# GOAL OF THE EXERCISE
In the data below, one line contains "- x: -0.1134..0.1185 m" and a later one contains "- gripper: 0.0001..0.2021". Print both, with every line between them, exactly and alone.
--- INPUT RECORDS Enclosed Below ---
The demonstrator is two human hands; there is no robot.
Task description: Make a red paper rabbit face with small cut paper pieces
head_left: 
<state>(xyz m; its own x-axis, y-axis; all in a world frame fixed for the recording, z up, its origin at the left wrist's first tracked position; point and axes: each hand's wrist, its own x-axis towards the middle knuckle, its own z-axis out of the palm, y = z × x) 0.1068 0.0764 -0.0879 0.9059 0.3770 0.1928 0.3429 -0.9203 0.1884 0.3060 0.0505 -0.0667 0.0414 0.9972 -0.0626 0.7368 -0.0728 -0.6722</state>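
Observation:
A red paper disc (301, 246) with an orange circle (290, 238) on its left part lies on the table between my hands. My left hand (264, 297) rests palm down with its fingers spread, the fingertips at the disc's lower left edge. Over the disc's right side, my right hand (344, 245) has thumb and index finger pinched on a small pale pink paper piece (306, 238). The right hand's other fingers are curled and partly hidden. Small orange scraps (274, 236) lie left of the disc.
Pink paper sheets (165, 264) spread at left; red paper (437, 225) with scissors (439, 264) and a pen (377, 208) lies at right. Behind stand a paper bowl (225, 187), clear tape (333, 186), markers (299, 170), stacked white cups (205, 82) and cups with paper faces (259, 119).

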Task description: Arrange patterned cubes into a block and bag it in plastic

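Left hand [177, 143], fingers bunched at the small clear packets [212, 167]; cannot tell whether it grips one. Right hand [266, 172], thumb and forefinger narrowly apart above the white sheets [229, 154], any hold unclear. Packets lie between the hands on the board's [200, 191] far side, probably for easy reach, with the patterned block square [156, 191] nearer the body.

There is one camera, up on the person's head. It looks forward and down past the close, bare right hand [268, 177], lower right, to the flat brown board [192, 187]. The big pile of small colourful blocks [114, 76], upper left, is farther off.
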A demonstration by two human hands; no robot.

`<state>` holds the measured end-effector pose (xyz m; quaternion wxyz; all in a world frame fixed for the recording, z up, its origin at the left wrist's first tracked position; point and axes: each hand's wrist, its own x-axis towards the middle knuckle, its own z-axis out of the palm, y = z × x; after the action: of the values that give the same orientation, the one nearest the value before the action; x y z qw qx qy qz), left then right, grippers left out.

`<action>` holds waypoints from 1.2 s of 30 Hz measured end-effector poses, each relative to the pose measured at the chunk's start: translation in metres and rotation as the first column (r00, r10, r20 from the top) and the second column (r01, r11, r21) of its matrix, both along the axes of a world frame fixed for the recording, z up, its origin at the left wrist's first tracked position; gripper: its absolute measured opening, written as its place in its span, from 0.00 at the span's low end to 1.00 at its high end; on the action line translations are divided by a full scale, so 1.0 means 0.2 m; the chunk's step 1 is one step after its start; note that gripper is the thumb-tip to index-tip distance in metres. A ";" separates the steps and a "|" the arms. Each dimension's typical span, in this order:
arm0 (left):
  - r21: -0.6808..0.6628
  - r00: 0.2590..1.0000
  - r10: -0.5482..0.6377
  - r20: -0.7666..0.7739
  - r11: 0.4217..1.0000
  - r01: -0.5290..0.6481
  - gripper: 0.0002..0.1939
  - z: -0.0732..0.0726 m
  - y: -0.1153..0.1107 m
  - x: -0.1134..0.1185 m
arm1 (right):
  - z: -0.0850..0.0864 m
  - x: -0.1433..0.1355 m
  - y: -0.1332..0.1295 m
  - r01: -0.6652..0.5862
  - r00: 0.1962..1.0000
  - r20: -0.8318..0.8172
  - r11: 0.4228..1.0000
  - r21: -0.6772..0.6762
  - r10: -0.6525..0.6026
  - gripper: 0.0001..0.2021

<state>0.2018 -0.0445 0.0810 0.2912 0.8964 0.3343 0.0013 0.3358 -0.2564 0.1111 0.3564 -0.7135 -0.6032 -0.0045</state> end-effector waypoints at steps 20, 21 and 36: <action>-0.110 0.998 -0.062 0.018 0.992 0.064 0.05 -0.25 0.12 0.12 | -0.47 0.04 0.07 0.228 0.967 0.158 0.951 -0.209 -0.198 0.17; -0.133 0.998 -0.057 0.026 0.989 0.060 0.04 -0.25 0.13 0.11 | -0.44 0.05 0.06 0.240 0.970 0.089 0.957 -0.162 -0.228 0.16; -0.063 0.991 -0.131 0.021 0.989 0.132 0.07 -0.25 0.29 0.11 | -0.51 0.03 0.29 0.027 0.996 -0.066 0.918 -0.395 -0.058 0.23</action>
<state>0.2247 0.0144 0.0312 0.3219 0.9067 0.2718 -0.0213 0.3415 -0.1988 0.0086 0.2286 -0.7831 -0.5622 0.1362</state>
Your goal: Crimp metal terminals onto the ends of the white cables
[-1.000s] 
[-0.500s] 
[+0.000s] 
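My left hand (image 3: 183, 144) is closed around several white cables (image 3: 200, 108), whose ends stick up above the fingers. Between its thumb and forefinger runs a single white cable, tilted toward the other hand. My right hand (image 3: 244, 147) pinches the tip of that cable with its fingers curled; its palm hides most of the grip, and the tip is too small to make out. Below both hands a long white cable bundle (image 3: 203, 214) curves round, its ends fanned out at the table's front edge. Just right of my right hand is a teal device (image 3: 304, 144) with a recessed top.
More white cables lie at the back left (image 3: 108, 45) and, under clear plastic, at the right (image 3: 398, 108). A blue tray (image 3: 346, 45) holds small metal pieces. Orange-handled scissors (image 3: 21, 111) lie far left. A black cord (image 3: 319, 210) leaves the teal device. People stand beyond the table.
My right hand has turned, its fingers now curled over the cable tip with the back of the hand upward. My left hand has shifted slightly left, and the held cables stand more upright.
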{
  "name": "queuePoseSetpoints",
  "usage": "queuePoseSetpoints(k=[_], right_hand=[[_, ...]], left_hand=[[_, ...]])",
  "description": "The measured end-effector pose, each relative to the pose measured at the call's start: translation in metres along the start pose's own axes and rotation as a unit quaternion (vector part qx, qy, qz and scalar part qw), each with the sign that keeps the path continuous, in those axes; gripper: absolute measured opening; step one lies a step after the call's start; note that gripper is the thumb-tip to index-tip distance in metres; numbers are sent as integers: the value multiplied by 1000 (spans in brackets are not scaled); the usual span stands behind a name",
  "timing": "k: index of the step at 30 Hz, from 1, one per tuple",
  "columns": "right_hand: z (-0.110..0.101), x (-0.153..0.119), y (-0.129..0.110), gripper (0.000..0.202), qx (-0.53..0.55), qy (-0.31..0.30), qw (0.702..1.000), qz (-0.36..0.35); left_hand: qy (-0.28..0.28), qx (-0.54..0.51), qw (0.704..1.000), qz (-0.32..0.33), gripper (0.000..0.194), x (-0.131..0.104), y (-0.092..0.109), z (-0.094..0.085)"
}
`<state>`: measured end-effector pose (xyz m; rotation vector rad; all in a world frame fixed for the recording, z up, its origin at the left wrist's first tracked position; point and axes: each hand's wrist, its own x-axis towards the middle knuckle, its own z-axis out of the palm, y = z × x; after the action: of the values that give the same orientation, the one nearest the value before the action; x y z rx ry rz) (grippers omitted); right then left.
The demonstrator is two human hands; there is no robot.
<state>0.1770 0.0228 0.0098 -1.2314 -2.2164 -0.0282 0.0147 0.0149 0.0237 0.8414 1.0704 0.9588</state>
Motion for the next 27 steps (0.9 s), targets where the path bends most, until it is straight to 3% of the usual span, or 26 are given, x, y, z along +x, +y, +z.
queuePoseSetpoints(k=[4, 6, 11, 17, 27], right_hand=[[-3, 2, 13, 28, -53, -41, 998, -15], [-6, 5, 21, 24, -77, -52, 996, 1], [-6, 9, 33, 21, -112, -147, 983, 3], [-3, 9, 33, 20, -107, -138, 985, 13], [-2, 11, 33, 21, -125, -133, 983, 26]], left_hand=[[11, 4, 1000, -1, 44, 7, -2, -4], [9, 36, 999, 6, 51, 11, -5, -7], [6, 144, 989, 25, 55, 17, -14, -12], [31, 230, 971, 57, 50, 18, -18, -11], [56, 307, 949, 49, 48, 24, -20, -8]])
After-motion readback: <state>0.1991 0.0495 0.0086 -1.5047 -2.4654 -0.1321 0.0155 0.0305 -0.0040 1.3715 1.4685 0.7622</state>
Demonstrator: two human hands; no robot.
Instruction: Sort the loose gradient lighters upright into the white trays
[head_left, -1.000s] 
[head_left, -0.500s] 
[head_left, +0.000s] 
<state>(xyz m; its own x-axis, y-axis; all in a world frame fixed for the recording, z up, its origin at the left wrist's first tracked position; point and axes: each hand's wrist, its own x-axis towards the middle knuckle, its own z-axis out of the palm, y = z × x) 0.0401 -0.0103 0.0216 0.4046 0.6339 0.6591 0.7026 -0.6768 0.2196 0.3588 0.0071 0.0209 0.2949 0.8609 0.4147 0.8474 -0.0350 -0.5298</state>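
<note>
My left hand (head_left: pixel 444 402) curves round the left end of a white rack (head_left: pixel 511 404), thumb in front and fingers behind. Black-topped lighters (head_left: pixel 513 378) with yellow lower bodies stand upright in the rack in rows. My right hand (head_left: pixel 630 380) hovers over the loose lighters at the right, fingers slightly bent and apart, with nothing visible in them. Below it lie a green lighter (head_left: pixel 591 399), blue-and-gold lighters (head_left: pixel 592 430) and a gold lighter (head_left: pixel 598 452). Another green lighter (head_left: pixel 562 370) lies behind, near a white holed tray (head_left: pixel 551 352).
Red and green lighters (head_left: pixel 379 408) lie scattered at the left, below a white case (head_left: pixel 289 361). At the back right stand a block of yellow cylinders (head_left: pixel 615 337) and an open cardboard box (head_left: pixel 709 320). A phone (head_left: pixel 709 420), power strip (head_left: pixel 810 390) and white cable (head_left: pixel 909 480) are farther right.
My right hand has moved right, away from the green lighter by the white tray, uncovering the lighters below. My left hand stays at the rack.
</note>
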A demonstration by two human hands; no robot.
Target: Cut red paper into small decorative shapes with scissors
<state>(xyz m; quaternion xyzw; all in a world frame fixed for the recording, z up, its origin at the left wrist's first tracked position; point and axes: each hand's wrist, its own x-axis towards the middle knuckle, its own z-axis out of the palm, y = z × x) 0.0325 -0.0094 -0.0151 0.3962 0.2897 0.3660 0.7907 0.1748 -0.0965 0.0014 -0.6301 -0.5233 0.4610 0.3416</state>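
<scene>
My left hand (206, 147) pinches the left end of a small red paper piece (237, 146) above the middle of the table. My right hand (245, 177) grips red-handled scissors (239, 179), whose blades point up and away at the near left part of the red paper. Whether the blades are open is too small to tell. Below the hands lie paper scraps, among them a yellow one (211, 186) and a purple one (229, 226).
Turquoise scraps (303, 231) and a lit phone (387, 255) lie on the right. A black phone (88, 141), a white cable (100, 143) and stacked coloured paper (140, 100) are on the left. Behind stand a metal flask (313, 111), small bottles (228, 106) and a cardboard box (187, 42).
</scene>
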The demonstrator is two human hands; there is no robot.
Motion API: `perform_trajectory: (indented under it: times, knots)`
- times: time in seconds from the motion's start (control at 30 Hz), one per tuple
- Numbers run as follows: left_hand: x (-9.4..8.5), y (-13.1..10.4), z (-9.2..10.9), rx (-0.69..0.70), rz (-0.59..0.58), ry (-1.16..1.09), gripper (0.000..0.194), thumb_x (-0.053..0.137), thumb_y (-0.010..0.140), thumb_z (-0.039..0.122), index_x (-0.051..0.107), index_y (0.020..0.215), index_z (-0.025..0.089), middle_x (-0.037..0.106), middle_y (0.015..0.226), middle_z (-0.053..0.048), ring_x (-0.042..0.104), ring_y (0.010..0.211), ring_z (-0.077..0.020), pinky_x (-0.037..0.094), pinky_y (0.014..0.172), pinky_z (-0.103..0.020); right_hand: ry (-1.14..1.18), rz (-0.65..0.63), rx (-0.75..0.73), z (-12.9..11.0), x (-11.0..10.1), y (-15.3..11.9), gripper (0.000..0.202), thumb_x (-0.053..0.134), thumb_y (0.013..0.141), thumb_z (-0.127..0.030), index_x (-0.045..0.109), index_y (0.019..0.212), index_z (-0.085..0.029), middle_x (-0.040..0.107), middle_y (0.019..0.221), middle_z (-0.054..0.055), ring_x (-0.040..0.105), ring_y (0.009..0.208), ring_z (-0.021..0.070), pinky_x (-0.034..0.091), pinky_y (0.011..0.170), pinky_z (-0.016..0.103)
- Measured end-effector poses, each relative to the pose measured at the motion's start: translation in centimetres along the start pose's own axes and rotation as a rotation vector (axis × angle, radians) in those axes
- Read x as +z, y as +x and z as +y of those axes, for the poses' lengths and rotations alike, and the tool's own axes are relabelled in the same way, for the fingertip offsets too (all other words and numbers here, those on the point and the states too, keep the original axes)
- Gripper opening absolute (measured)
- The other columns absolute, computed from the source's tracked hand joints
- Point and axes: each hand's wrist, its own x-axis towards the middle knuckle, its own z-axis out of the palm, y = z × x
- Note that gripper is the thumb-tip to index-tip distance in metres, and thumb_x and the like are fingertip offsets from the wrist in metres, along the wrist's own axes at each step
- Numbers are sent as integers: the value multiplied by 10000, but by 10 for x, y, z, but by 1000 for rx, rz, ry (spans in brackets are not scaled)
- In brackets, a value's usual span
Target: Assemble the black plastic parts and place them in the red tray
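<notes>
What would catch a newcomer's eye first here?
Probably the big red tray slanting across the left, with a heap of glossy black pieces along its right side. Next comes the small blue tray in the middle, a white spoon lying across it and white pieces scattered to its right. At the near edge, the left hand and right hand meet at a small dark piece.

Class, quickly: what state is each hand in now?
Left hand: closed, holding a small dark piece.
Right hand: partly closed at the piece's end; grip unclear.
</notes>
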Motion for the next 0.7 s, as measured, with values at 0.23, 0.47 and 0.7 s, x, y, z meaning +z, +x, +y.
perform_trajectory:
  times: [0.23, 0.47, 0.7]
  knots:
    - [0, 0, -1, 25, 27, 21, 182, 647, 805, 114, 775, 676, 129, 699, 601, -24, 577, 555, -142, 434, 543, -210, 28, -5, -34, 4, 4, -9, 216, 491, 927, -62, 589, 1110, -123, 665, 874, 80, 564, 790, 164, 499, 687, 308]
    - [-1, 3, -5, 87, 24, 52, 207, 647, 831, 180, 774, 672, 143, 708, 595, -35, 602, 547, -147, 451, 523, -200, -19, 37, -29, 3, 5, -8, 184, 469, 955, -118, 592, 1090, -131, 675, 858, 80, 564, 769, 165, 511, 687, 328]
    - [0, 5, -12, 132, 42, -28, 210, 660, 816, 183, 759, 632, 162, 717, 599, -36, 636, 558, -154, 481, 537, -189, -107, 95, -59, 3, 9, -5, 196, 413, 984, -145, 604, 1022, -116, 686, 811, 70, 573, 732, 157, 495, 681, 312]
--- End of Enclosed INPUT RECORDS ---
# ANSWER BELOW
  - x: -0.1134..0.1185 m
arm1 (right):
  - z: -0.0850..0.0864 m
  - x: -0.1433..0.1355 m
  - y: -0.1332..0.1295 m
  - r01: -0.6652..0.5862
  - r00: 0.1962..1.0000
  - r20: -0.8318..0.8172
  - r11: 0.4228..1.0000
  - r21: -0.6772..0.6762
  - r10: -0.6525..0.6026
  - gripper: 0.0001..0.2021

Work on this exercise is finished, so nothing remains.